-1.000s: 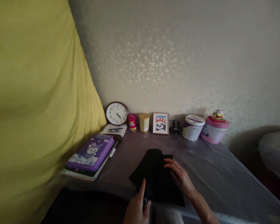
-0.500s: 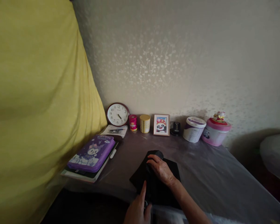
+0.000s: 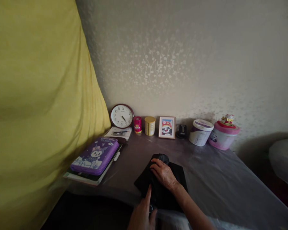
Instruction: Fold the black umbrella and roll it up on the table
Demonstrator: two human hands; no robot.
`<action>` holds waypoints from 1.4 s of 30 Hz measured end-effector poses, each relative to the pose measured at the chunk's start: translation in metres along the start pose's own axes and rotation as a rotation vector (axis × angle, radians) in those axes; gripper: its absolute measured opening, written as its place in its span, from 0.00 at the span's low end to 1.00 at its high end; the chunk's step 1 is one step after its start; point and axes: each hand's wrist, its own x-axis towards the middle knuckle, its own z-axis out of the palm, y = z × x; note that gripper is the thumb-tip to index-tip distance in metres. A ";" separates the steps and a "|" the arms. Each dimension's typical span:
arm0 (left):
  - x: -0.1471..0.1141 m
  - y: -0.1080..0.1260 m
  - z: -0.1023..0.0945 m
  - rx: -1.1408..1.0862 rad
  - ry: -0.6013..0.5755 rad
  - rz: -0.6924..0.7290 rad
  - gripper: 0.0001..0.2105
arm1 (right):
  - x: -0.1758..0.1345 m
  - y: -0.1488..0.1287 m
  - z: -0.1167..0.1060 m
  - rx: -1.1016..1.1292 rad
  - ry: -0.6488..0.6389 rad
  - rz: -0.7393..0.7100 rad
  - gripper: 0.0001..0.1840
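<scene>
A black folding umbrella point(image 3: 179, 179) lies collapsed on the table near its front edge, its loose fabric spread in flaps to both sides. My left hand point(image 3: 141, 214) is at the near end, closed around the handle, with the index finger stretched along the fabric. A round, silver-rimmed detail shows between that finger and the thumb. Over the upper part of the umbrella lies my right hand point(image 3: 164, 174), its fingers curled on the dark cloth. Part of the handle is hidden by my left hand.
Left on the grey-covered table point(image 3: 206, 179) lies a purple case point(image 3: 96, 156) on books, beside a white marker point(image 3: 116, 156). Along the wall stand a clock point(image 3: 122, 115), pink tin point(image 3: 137, 125), yellow canister point(image 3: 149, 126), picture frame point(image 3: 167, 127), black device point(image 3: 181, 131) and two tubs point(image 3: 200, 133).
The view has shifted very slightly. Both hands keep nearly the same places on the umbrella; my right hand's fingers have moved a little on the fabric.
</scene>
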 end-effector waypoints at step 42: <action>-0.009 0.026 -0.012 0.211 -0.010 -0.024 0.31 | 0.007 0.000 0.007 -0.010 0.000 -0.019 0.10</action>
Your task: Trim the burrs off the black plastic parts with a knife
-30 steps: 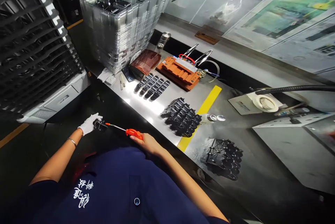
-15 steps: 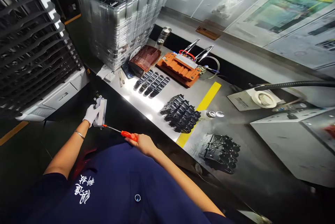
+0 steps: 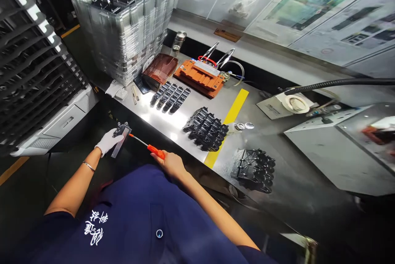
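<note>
Pale-faced part (image 3: 121,142) gripped in gloved left hand (image 3: 108,140), turned since last frame: face narrower, dark end showing. Glove covers some. Right hand (image 3: 173,165) grasps orange-handled blower (image 3: 156,151), 3 o'clock, tip near part. Clear plastic trays (image 3: 123,41), 12; ribbed black pieces (image 3: 171,98), orange slotted fixture (image 3: 199,78), 2.

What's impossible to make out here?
- Head view: gripped side of the small grey and black part, hidden by the white-gloved left hand.
- Head view: details of the green rectangular wall poster, blurred.
- Head view: where the black ribbed hose leads, cut off by right edge.
</note>
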Available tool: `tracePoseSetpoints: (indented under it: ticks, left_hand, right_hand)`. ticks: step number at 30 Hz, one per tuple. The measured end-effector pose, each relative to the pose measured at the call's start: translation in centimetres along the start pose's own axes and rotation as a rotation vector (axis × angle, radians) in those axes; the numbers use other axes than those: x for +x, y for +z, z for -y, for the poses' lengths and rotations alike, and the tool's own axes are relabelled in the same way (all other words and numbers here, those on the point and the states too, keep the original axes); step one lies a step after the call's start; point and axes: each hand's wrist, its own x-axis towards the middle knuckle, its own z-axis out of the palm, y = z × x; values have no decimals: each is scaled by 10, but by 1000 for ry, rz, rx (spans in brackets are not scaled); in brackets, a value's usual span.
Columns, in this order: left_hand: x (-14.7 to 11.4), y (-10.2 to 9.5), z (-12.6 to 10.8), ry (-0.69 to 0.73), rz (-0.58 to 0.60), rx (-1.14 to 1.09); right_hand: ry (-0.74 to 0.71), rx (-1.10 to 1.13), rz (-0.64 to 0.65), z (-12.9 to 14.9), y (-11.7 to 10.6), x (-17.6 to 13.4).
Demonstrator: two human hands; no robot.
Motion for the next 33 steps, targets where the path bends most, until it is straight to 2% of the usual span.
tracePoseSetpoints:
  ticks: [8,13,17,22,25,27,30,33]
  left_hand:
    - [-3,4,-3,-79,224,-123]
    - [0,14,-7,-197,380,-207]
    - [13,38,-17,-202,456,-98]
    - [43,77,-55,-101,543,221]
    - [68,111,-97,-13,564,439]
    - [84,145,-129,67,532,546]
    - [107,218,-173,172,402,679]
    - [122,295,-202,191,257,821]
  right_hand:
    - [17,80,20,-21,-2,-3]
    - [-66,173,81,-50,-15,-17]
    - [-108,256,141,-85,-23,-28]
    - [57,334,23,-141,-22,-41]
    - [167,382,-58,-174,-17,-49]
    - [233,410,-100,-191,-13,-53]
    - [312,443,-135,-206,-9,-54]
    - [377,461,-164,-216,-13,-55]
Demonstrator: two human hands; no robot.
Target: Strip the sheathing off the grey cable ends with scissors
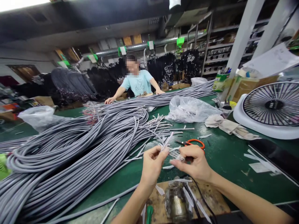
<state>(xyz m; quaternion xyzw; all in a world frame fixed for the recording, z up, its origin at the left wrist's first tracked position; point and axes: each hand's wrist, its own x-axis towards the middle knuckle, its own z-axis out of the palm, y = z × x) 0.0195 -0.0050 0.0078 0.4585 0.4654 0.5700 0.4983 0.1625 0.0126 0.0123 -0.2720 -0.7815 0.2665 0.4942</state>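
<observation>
My left hand (151, 163) is closed, thumb against fingers, on a cable end (168, 140) whose pale tip points up and away. To its right, my right hand (197, 163) has its fingers curled around a bunch of whitish strands (177, 154); whether these belong to the same cable I cannot tell. Just beyond the right hand lie scissors (192, 142) with orange handles. A large heap of grey cables (93, 149) spreads to the left, many stripped ends reaching near my left hand. White strips lie scattered around both hands.
Below my hands is a wooden board (210, 199) with a metal block (176, 199) and black cords. At right stand a white fan (268, 109), a dark phone-like slab (275, 158) and a cloth (231, 126). A plastic bag (189, 109) lies beyond. A co-worker (137, 82) faces me across the table.
</observation>
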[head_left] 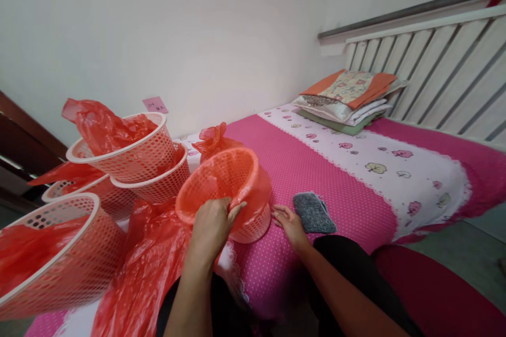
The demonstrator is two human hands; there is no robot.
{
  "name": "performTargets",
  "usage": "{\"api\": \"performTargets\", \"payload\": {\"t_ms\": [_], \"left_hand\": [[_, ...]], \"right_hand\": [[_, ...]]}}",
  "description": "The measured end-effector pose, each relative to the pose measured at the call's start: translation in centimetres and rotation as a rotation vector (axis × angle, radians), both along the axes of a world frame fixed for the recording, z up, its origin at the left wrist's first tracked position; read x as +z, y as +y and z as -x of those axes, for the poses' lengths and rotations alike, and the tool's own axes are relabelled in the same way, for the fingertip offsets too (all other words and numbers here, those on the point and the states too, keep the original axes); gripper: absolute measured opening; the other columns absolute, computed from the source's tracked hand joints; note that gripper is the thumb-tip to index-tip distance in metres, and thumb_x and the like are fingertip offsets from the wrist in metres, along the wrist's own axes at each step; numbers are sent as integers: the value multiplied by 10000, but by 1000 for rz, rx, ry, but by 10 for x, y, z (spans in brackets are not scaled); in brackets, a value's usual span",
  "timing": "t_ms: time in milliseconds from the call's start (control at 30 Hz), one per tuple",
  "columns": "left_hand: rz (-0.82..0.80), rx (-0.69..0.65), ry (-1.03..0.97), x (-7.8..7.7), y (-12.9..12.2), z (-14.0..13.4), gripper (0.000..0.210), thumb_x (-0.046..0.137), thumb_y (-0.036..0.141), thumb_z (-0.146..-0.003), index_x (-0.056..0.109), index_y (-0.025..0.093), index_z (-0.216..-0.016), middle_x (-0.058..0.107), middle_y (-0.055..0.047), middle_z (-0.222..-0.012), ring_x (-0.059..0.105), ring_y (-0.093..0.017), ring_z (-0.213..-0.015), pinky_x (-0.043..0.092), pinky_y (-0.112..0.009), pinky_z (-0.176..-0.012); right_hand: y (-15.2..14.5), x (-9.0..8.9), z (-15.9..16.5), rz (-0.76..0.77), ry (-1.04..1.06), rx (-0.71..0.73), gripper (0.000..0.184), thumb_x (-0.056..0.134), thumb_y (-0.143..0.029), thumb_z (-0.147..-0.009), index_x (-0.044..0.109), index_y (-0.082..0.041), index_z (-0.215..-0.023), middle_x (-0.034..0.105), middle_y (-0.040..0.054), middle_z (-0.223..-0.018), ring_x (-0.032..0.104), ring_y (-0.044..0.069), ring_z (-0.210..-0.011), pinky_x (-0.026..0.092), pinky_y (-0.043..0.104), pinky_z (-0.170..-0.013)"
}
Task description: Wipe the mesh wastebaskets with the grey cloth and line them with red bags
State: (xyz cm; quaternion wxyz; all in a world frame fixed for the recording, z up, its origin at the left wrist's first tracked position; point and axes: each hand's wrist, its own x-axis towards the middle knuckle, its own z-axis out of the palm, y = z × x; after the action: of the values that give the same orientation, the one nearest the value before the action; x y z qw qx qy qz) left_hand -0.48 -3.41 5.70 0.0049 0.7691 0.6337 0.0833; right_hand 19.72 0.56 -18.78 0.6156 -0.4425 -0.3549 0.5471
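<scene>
A small perforated plastic basket (253,226) stands tilted on the bed in front of me, with a red plastic bag (261,185) lining it and folded over its rim. My left hand (213,221) is closed on the bag at the near rim, thumb outside. My right hand (290,225) lies low at the basket's right side, fingers stretched out and holding nothing; whether the fingertips touch the basket is hard to tell. Just right of that hand is a folded grey cloth (314,212). More red plastic bags (146,253) lie spread to the left of the basket.
Several similar baskets (138,160) with red bags in them crowd the left side, some stacked. Folded cushions and cloths (351,95) are piled by the white bed rail (443,68). A pink note (155,105) is on the wall. A dark red round seat (435,289) is at lower right.
</scene>
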Motion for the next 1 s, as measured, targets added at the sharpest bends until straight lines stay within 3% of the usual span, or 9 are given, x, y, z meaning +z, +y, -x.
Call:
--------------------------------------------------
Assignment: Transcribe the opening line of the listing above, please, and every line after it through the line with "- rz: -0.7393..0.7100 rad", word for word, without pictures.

Completed exercise:
-1.000s: 
-0.500s: 
+0.000s: 
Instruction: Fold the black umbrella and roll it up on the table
Demonstrator: two human hands; no robot.
`<action>` holds waypoints from 1.4 s of 30 Hz measured end-effector poses, each relative to the pose measured at the chunk's start: translation in metres along the start pose's own axes and rotation as a rotation vector (axis × angle, radians) in those axes; gripper: its absolute measured opening, written as its place in its span, from 0.00 at the span's low end to 1.00 at its high end; the chunk's step 1 is one step after its start; point and axes: each hand's wrist, its own x-axis towards the middle knuckle, its own z-axis out of the palm, y = z × x; note that gripper is the thumb-tip to index-tip distance in metres. A ";" separates the steps and a "|" the arms. Each dimension's typical span:
arm0 (left):
  - x: -0.1471..0.1141 m
  - y: -0.1080..0.1260 m
  - z: -0.1023..0.0945 m
  - rx: -1.1408..1.0862 rad
  - ry: -0.6013..0.5755 rad
  - rz: -0.6924..0.7290 rad
  - gripper: 0.0001..0.2105
arm1 (right):
  - x: -0.1758..0.1345 m
  - y: -0.1488..0.1287 m
  - z: -0.1167..0.1060 m
  - rx: -1.1016..1.1292 rad
  - ry: -0.6488..0.6389 rad
  - rz: -0.7393..0.7100 rad

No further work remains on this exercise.